▶ [Task goal]:
Look below for the line with "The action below"; begin the copy there and stop after the line with "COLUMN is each", keeping the text exact and the pictures out.
━━━━━ The data ━━━━━
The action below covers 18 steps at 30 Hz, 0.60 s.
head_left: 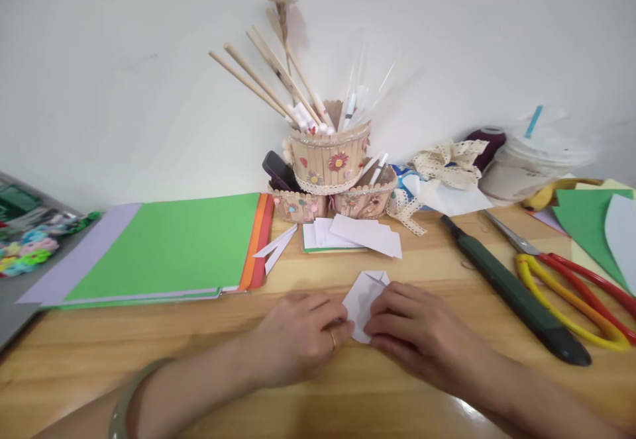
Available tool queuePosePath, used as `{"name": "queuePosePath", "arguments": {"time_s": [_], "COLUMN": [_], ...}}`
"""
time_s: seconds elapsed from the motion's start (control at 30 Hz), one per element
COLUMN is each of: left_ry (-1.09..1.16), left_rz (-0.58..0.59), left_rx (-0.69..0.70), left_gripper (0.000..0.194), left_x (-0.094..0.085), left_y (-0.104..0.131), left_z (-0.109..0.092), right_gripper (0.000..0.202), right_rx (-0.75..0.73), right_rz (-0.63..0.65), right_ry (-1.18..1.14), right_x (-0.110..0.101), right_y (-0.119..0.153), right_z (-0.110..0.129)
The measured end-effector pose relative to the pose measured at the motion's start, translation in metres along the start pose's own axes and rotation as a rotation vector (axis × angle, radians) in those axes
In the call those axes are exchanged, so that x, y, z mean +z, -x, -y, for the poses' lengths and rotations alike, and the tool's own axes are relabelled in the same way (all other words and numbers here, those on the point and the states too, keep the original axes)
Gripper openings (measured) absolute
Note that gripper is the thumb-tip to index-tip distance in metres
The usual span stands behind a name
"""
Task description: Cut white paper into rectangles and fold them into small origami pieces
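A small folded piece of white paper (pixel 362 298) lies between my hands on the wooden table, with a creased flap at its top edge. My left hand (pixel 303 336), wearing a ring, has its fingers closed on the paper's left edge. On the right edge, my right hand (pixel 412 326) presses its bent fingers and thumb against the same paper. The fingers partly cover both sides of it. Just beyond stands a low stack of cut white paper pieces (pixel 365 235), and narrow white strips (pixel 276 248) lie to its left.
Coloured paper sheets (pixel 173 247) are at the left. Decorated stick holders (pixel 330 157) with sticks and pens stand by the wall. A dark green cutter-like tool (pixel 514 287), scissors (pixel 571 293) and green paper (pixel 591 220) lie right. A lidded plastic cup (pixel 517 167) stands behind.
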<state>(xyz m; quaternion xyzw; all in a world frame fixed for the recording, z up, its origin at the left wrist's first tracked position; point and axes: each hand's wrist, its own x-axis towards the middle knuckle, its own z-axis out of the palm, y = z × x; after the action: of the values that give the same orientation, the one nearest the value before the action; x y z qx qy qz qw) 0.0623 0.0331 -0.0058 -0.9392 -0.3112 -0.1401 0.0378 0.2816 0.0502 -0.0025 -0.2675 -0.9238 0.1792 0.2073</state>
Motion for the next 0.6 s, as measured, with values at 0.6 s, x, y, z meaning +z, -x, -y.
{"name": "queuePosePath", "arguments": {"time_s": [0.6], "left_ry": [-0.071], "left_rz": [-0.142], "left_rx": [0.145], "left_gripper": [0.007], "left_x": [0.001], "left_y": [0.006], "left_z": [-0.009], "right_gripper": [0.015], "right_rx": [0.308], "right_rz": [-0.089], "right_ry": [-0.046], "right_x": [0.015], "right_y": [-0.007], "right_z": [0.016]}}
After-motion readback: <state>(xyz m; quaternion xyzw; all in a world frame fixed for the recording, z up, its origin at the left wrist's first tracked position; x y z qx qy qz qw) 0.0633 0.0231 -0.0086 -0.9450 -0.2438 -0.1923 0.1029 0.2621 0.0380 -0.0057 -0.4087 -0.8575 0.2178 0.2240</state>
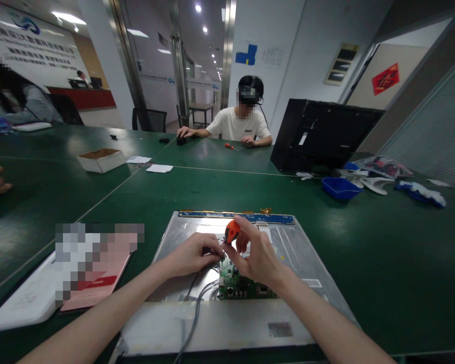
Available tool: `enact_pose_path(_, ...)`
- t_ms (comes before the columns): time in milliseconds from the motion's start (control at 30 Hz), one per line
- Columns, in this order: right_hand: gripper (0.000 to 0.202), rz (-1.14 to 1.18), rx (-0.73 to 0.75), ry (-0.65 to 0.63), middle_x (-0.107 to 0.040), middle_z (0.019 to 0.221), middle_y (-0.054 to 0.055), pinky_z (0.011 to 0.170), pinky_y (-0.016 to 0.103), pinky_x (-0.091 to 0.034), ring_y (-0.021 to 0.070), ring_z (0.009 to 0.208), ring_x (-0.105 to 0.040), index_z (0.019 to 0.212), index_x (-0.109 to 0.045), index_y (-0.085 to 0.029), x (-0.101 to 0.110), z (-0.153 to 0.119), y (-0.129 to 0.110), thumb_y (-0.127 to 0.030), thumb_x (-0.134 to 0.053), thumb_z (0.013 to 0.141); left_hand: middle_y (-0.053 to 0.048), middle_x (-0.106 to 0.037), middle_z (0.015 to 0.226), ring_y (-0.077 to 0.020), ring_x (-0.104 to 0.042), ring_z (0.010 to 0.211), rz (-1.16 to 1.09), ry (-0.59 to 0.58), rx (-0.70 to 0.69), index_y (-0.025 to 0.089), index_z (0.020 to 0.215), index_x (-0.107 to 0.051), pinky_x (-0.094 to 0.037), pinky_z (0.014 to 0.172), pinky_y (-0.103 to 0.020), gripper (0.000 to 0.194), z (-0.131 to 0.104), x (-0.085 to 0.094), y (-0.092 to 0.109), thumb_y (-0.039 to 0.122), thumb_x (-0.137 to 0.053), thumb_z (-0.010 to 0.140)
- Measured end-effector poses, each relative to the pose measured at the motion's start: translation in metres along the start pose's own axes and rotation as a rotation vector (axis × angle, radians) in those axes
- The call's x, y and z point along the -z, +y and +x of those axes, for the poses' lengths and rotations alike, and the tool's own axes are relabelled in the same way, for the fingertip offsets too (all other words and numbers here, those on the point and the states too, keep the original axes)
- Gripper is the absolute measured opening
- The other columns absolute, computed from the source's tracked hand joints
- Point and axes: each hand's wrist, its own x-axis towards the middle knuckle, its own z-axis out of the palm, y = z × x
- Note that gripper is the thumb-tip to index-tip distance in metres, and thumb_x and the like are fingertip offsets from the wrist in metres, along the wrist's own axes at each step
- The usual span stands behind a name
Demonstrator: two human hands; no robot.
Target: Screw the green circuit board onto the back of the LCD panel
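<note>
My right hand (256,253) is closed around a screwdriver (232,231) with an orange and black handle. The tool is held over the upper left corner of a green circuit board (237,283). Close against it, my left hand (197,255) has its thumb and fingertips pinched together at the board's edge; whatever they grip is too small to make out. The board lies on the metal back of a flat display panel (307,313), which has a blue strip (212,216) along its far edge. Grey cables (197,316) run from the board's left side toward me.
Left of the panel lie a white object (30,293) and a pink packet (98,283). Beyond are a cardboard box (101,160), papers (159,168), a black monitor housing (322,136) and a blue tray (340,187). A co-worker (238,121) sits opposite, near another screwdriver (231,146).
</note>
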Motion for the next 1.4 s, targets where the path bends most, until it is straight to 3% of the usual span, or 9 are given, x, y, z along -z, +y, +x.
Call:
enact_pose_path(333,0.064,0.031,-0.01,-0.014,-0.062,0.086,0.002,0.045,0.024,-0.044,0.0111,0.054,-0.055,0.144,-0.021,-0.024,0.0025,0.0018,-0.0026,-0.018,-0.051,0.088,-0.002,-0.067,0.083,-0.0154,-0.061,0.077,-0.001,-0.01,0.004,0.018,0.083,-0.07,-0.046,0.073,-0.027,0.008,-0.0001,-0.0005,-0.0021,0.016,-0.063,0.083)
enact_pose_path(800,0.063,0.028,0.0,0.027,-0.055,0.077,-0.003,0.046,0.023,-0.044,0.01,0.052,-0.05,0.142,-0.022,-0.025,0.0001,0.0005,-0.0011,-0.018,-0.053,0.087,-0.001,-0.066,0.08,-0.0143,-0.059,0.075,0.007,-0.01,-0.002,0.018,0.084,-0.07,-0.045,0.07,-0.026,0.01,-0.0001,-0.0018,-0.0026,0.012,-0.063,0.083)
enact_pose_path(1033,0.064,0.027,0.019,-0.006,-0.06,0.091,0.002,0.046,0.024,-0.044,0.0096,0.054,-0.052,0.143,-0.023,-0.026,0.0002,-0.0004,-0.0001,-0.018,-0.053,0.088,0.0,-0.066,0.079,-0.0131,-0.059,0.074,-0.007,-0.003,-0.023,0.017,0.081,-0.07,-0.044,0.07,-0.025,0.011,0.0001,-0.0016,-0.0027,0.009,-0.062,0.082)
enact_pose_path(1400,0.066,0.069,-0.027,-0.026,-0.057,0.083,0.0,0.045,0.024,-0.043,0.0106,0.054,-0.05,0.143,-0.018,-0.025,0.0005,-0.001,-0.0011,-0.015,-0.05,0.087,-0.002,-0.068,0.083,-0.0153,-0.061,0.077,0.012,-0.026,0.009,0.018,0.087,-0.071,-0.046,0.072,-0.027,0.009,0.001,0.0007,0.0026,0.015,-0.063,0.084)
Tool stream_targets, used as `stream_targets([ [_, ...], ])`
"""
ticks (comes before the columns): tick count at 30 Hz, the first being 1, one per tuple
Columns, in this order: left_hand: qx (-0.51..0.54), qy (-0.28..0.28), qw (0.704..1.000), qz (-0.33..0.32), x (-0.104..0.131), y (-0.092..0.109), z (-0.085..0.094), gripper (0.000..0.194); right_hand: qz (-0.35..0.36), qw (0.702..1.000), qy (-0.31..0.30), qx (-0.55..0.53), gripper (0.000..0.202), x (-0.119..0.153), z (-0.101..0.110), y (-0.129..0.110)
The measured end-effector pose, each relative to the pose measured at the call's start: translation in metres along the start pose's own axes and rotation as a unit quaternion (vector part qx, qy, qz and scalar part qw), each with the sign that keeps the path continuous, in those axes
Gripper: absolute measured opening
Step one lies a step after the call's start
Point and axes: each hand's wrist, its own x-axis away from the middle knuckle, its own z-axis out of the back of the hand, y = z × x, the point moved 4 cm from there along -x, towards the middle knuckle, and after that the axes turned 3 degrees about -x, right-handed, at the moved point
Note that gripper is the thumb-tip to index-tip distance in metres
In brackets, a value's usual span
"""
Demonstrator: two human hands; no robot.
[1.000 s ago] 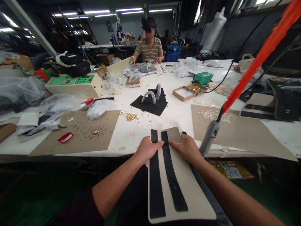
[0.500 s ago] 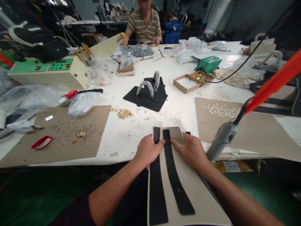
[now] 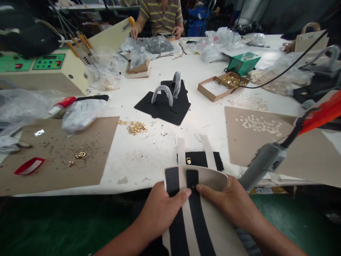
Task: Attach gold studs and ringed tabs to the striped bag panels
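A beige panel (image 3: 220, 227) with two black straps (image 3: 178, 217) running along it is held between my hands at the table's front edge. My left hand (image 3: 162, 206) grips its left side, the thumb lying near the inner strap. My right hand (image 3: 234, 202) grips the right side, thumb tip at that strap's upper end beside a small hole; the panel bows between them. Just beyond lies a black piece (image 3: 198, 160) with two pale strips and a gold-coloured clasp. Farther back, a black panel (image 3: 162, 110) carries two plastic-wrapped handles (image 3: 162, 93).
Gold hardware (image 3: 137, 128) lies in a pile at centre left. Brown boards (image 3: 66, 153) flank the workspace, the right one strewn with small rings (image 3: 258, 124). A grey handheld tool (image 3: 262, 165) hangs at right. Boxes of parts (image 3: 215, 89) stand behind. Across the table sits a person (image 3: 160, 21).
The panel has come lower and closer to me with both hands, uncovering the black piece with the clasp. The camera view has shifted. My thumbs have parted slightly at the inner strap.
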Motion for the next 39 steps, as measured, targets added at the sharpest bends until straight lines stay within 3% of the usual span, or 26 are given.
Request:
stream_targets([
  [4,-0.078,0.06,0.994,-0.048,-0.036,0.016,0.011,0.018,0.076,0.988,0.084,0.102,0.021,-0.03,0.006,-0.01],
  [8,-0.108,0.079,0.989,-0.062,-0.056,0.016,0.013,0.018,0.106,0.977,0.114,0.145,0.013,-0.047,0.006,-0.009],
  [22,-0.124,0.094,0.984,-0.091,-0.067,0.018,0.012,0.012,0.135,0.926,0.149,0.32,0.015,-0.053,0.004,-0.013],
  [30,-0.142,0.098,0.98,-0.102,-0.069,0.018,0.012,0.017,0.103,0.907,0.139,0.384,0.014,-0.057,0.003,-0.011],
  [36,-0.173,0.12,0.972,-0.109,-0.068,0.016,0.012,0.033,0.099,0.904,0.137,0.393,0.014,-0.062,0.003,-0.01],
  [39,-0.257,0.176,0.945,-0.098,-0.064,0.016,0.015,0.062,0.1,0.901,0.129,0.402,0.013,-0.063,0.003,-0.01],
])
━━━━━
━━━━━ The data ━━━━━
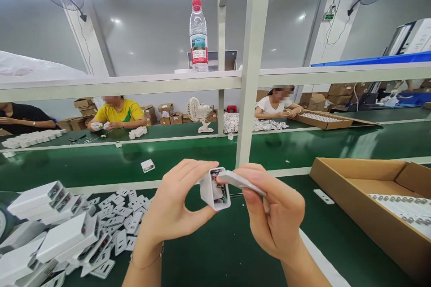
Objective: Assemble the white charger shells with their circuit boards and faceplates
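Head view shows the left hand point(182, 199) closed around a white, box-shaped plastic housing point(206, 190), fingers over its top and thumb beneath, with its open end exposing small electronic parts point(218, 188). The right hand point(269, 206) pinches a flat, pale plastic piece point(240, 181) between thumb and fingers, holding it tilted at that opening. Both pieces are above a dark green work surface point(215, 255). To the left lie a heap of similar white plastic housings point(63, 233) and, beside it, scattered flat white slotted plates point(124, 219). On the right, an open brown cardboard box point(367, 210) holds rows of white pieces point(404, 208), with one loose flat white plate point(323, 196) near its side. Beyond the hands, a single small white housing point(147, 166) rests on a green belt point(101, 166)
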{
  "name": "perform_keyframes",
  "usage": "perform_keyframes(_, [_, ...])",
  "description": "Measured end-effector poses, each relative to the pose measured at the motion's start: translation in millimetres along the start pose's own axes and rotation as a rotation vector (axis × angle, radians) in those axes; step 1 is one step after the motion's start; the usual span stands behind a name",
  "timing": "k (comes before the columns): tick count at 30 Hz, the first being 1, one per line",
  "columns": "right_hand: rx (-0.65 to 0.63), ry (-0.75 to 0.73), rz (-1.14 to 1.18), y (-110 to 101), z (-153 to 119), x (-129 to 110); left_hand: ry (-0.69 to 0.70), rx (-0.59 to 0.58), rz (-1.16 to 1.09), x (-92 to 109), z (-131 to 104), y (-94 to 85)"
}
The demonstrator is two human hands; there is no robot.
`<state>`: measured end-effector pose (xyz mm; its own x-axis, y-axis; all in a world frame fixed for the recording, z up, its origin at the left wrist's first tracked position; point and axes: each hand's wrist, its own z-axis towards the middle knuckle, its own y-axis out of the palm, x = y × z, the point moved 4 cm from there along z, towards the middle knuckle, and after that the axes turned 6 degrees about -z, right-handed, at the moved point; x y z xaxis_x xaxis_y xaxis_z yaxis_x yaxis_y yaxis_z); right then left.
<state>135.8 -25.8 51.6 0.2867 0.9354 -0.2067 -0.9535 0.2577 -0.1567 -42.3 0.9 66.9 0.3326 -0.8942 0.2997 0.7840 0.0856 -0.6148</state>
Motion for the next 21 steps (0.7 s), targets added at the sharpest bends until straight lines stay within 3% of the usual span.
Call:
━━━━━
▶ [Exercise response]:
The action below covers 18 steps at 30 Hz, 0.60 s.
head_left: 
Available tool queuePosePath, used as `{"name": "queuePosePath", "arguments": {"time_s": [_], "COLUMN": [_], ...}}`
"""
time_s: seconds elapsed from the motion's start (control at 30 Hz), one per element
COLUMN is each of: left_ry (-1.09..1.16), left_rz (-0.58..0.59), left_rx (-0.69..0.70), left_gripper (0.000..0.194), left_x (-0.094..0.085), left_y (-0.104..0.131), left_z (-0.109..0.092), right_gripper (0.000..0.202), right_rx (-0.75..0.73), right_rz (-0.63..0.65), right_ry (-1.18..1.14), right_x (-0.110..0.101), right_y (-0.119..0.153), right_z (-0.110..0.129)

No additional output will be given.